Data block
:::::
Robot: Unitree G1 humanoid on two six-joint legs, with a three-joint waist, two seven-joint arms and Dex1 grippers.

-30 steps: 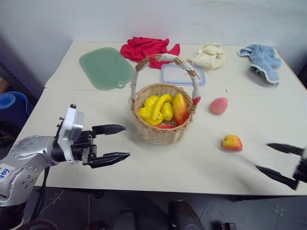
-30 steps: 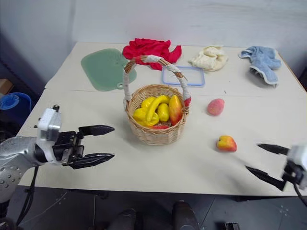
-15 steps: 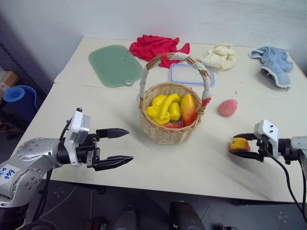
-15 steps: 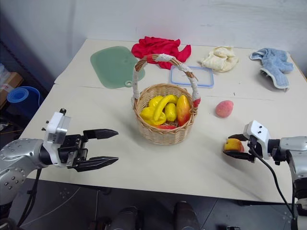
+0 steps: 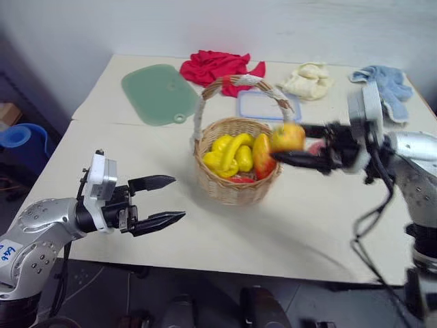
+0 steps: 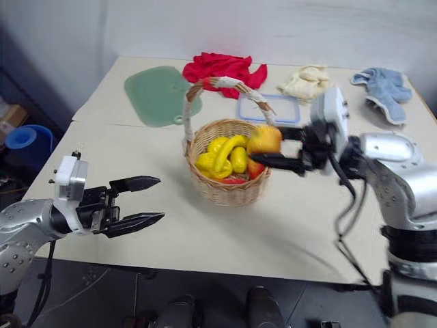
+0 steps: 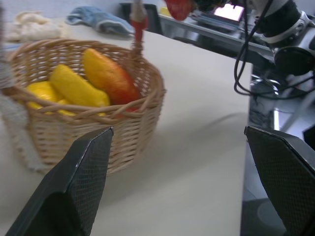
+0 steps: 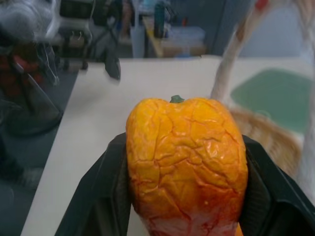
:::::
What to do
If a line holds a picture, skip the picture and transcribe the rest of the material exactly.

Result of the exercise
Robot: Unitree G1 humanoid on two six-joint legs, with a three-joint waist, two seven-joint arms and Dex1 grippers.

-30 steps: 
-30 steps: 
-15 steps: 
-15 steps: 
+0 steps: 
+0 steps: 
+0 steps: 
+0 steps: 

No more work is needed on this exercise.